Gert-Jan Van Arkel, directeur général de Wineforces
- Publié :
- Modifié :
- Auteur : Frédéric Guyard
Le grand saut de Tussock Jumper
En 2009, il part ainsi en Nouvelle-Zélande à la conquête de sauvignon et en reviendra surtoutavec une étiquette. Au-delà du sourcing, il tombe en effet sur une petite affaire locale qui possède quelques griffes endormies. Parmi elles se trouve Tussock Jumper dont le visuel du mouton paré d’un pull-over le séduit immédiatement. « Les trois fondements d’une marque sont le produit, le marketing et les consommateurs, sachant que le second fait le lien entre les deux autres, explique celui qui a aussi contribué au projet Chamarré. C’était la force de Tussock Jumper. » Avec John –disparu depuis et dont le fils a repris le flambeau–, la décision de racheter la signature ne tarde pas. « Le nom est à double sens, explique Gert-Jan van Arkel. Tussock correspond aux touffes d’herbe sur lesquelles le berger saute pour diriger son troupeau. Cela signifie également pull en laine. » Un vêtement qui devient rapidement le gimmick de la marque.

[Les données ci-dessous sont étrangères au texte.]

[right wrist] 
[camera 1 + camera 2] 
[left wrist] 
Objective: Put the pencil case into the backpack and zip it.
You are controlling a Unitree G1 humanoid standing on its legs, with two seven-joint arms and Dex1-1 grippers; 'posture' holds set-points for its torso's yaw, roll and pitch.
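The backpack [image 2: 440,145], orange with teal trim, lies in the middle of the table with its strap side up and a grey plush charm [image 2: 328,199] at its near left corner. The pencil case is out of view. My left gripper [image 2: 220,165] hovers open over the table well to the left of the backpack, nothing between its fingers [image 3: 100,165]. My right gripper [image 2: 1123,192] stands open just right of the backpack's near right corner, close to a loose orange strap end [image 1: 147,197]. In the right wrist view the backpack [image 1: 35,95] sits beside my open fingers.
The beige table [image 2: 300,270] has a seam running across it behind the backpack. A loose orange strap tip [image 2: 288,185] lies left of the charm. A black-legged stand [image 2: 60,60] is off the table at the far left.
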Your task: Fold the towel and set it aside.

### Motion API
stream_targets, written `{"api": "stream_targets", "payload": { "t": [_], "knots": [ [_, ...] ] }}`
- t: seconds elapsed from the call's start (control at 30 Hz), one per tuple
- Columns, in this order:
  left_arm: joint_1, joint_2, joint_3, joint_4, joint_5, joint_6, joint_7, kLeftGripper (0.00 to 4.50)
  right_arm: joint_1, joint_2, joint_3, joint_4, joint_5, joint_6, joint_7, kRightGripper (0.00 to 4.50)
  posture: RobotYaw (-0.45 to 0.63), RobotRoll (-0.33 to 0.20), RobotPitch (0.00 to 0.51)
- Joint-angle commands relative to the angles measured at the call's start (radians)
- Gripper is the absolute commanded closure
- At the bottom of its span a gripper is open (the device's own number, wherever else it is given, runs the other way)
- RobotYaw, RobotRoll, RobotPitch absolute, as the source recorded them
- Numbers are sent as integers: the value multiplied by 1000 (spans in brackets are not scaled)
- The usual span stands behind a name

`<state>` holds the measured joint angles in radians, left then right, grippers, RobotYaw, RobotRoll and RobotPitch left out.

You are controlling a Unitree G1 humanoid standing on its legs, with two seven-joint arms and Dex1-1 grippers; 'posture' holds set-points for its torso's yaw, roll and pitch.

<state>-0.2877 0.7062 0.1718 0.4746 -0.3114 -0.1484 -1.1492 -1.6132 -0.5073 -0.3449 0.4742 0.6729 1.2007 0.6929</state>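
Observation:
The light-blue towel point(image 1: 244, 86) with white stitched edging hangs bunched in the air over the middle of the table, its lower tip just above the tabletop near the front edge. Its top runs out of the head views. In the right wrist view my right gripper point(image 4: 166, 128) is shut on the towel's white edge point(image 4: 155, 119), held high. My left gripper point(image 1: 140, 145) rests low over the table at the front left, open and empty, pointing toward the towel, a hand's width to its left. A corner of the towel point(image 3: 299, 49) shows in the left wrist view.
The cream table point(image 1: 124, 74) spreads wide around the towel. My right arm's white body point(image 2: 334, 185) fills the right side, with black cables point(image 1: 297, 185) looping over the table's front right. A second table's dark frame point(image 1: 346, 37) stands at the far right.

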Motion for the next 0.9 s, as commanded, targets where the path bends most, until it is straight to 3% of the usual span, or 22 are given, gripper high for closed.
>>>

À chaque origine un cépage emblématique et un animal phare, toujours habillé ! « C’est l’élément identitaire de Tussock Jumper dont l’objectif est de faire découvrir le vin aux jeunes consommateurs avec un discours original , argumente le tout nouveau sexagénaire. Nous faisons même parler le mouton néo-zélandais, le panda australien ou le rhinocéros sud-africain via la réalité augmentée. » Ceci avec des vins que le wine-trotter se charge lui-même d’aller chercher, aussi fin dégustateur que lecteur de fiches analytiques. Le succès commercial est au rendez-vous avec plus de cinq millions de bouteilles vendues à travers le monde. Jamais rassasié, cet amateur d’huîtres a parallèlement développé d’autres signatures, pour le coup directement en lien avec son lieu de résidence. Seaside, qui compte un vinho verde portugais pour accompagner les fruits de mer, et Borrasca, en référence aux tempêtes sur le littoral, pèsent chacune près de trois millions de cols. Borrasca lui permet en outre de se positionner sur les bulles et d’étendre ainsi son champ d’action. « Sur les appellations cava et prosecco, en blanc et en rosé, parce que ce sont les plus demandées sur la planète vin », conclut Gert-Jan van Arkel. S’il avoue ne pas goûter à la navigation, il sait parfaitement définir le cap de Wineforces.